In un articolo pubblicato sul Journal of Applied Mathematics del SIAM, Miguel Hermanns e Santiago Ibáñez hanno usato tecniche di espansione asintotica per studiare la risposta termica armonica dei pozzi geotermici verticali alle eccitazioni armoniche sub-annuali. L’interesse di Hermann per lo scambio di calore geotermico è iniziato nel 2011, quando una società di costruzioni spagnola lo ha contattato per l’esecuzione di ricerca e sviluppo per la modellazione teorica degli scambiatori di calore geotermico. “I sistemi geotermici HVAC sono tra le soluzioni HVAC disponibili, quelle più efficienti dal punto di vista energetico”, spiega Hermanns. “La loro diffusa adozione potrebbe chiaramente aiutare nella lotta in corso contro i cambiamenti climatici”.

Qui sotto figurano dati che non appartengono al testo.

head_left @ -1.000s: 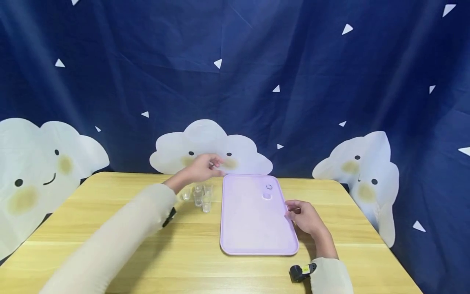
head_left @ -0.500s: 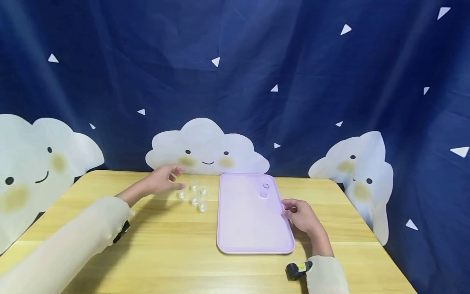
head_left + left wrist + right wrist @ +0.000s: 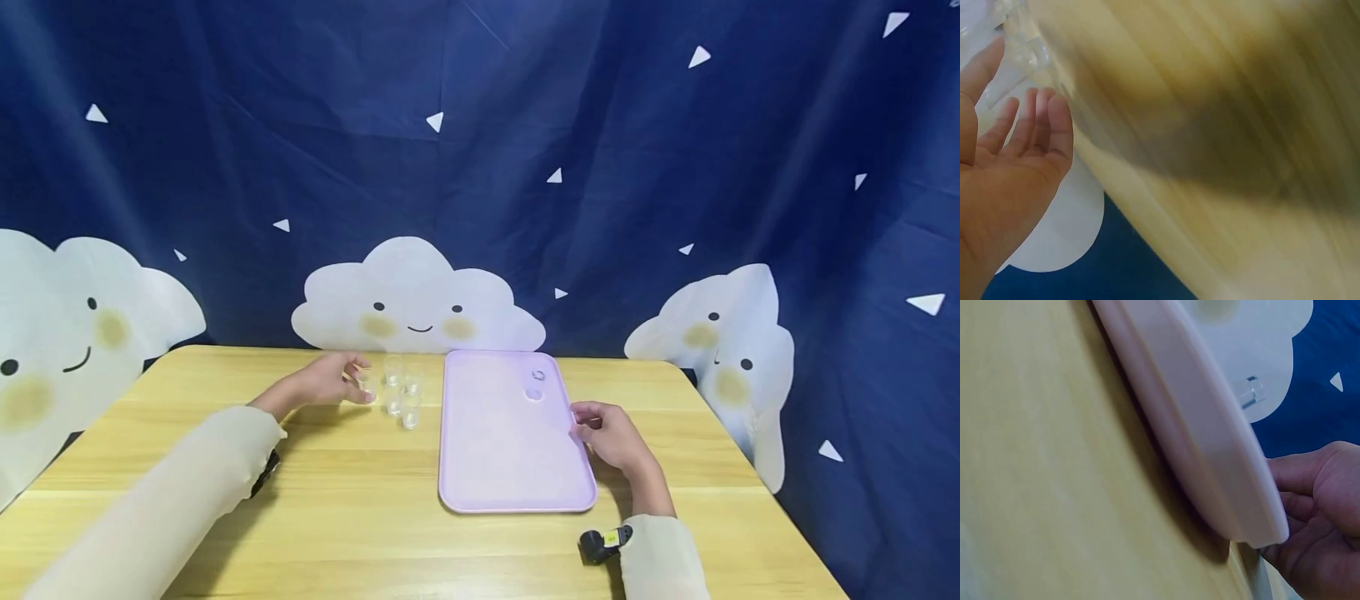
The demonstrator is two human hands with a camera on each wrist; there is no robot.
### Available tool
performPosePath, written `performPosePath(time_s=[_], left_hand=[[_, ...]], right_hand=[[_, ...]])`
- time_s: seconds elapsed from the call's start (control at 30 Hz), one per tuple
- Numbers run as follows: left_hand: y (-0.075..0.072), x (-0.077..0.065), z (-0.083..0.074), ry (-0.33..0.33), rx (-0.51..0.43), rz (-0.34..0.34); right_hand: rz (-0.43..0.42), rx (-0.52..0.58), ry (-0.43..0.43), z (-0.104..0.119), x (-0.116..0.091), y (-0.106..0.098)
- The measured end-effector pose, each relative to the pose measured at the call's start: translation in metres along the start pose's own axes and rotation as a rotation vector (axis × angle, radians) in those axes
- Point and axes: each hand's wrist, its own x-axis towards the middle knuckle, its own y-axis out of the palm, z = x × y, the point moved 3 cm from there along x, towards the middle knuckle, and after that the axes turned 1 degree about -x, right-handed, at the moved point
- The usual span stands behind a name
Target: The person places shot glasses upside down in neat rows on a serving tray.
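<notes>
Several small clear shot glasses point(image 3: 409, 412) stand close together left of the tray. My left hand point(image 3: 330, 379) is at the leftmost shot glass point(image 3: 367, 387), thumb and spread fingers on either side of it. In the left wrist view the fingers point(image 3: 1054, 125) are gently bent, with a gap to the thumb and blurred clear glass beyond. My right hand point(image 3: 611, 433) grips the right edge of the lilac tray point(image 3: 510, 467), thumb over the rim and fingers below. One shot glass point(image 3: 1252, 392) stands on the tray, near its far right corner.
A light wooden table point(image 3: 337, 517) carries everything. Behind it hangs a dark blue curtain point(image 3: 480, 167) printed with white clouds and triangles. Both forearms wear pale sleeves, and a black wrist camera point(image 3: 600, 546) sits by the right one.
My left hand has moved back left from the tray's far edge, then come down around the leftmost shot glass. The right hand has stayed at the tray's edge.
</notes>
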Motion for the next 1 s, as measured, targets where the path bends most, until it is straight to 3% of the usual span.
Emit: performPosePath(time_s=[0.27,0.53,0.73,1.0], left_hand=[[0.012,0.008,0.006,-0.049,0.002,0.023],[0.012,0.005,0.010,-0.037,-0.037,0.024],[0.000,0.004,0.008,0.028,-0.054,0.037],[-0.026,0.008,-0.010,0.065,-0.011,-0.087]], right_hand=[[0.002,0.006,-0.009,0.002,0.002,0.001],[0.002,0.010,-0.004,0.003,0.002,0.005],[0.004,0.015,0.004,0.002,0.002,0.006],[-0.004,0.004,-0.027,0.000,0.003,0.001]])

Il corretto dimensionamento di questi scambiatori di calore è fondamentale per sfruttare l’energia geotermica a bassa temperatura. “Questo dimensionamento è condotto durante la fase di progettazione dell’edificio mediante estese simulazioni numeriche che prevedano la risposta termica dello scambiatore di calore geotermico e il terreno circostante per i successivi 25, 50 o anche 100 anni di funzionamento”, continua Hermanns. “Se è troppo grande, il sistema geotermico HVAC non è economicamente sostenibile, se è troppo piccolo, i risparmi energetici previsti non vengono raggiunti”. Per questi motivi, i modelli teorici e numerici veloci e accurati sono essenziali.

Per garantire l’efficienza di un sistema HVAC geotermico, gli scienziati devono avere familiarità con il comportamento del sistema a distanza di oltre 50 o anche 100 anni. Hermanns e Ibáñez hanno stimato il comportamento di risposta termica a lungo termine con un’approssimazione periodico-temporale, un metodo di progettazione predisposto specificamente per gli scambiatori di calore geotermico. “Il nostro lavoro è stato in grado di superare i modelli esistenti in termini di precisione, flessibilità e velocità, aprendo le porte a nuove possibilità di progettazione e ottimizzazione”.